• **REQUIRED WORK**
An exact, complete copy of the data is all that is needed.

• **RECORDED INFORMATION**
════════════════════
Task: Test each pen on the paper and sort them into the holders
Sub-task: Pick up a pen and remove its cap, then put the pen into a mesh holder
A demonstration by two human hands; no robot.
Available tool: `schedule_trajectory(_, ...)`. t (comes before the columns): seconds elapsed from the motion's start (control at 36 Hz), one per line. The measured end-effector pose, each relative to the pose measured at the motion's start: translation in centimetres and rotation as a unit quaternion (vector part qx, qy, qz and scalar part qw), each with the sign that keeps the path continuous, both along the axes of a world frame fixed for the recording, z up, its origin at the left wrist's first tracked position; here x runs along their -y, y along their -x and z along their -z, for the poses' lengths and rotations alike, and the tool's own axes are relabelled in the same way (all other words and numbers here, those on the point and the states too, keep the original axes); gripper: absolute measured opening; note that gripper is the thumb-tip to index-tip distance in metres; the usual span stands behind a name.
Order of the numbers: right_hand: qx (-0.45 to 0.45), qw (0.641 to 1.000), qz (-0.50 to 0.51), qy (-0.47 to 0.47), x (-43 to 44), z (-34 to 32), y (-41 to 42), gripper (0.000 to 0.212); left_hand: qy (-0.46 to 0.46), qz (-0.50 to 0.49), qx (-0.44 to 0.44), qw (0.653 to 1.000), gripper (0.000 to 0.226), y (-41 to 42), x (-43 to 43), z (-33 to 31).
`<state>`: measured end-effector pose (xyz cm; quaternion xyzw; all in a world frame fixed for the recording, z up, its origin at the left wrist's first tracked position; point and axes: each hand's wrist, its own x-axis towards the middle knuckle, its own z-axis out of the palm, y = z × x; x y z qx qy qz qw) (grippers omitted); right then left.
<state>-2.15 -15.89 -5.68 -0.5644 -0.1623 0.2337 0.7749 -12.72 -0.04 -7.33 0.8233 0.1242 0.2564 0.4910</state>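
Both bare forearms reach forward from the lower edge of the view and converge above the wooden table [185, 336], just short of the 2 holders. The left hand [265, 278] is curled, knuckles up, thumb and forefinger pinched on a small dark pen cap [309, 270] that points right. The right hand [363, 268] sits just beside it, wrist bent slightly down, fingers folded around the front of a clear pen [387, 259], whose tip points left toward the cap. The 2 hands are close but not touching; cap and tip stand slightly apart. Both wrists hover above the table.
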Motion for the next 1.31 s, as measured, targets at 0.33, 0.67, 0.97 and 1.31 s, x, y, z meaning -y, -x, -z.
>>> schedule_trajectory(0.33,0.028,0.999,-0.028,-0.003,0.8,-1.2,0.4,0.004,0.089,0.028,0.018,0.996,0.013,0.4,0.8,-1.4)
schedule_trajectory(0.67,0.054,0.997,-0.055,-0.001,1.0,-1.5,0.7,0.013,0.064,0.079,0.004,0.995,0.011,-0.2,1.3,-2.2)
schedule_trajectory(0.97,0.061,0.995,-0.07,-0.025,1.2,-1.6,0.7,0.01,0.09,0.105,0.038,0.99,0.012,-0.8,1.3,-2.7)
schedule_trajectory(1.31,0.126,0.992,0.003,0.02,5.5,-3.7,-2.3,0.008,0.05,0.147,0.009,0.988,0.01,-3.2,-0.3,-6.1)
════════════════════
• **ANSWER FOR THIS EXERCISE**
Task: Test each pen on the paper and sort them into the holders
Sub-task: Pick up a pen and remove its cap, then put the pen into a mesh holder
A demonstration by two human hands; no robot.
Available tool: `schedule_trajectory(_, ...)`. t (comes before the columns): seconds elapsed from the motion's start (control at 36 Hz), one per line. The measured end-effector pose, each relative to the pose measured at the motion's start: translation in centimetres and rotation as a unit quaternion (vector part qx, qy, qz and scalar part qw), each with the sign that keeps the path continuous, both along the axes of a world frame fixed for the recording, z up, its origin at the left wrist's first tracked position; here x runs along their -y, y along their -x and z along their -z, for the poses' lengths and rotations alike, and the tool's own axes are relabelled in the same way (all other words and numbers here, those on the point and the states too, keep the original axes); gripper: absolute measured opening; note that gripper is the thumb-tip to index-tip distance in metres; the usual span stands behind a name.
Order of the numbers: right_hand: qx (-0.45 to 0.45), qw (0.641 to 1.000), qz (-0.50 to 0.51), qy (-0.47 to 0.47), x (-43 to 44), z (-34 to 32), y (-41 to 42), gripper (0.000 to 0.212); left_hand: qy (-0.46 to 0.46), qz (-0.50 to 0.49), qx (-0.44 to 0.44), qw (0.653 to 1.000), gripper (0.000 to 0.226), y (-41 to 42), x (-43 to 43), z (-33 to 31).
`<state>`: measured end-effector pose (xyz cm; quaternion xyzw; all in a world frame fixed for the recording, z up, its origin at the left wrist's first tracked position; point and axes: each hand's wrist, its own x-axis towards the middle knuckle, its own z-axis out of the palm, y = z × x; x y z qx qy qz qw) (grippers omitted); right then left.
<state>-2.15 -15.89 -5.68 -0.5644 -0.1623 0.2337 0.7749 -12.72 -0.04 -7.33 0.8233 0.1242 0.2564 0.4910</state>
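Both bare forearms reach forward from the lower edge of the view and converge above the wooden table [185, 336], just short of the 2 holders. The left hand [265, 278] is curled, knuckles up, thumb and forefinger pinched on a small dark pen cap [309, 270] that points right. The right hand [363, 268] sits just beside it, wrist bent slightly down, fingers folded around the front of a clear pen [387, 259], whose tip points left toward the cap. The 2 hands are close but not touching; cap and tip stand slightly apart. Both wrists hover above the table.
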Motion for the next 1.31 s, as measured, targets at 0.33, 0.67, 0.97 and 1.31 s, x, y, z meaning -y, -x, -z.
>>> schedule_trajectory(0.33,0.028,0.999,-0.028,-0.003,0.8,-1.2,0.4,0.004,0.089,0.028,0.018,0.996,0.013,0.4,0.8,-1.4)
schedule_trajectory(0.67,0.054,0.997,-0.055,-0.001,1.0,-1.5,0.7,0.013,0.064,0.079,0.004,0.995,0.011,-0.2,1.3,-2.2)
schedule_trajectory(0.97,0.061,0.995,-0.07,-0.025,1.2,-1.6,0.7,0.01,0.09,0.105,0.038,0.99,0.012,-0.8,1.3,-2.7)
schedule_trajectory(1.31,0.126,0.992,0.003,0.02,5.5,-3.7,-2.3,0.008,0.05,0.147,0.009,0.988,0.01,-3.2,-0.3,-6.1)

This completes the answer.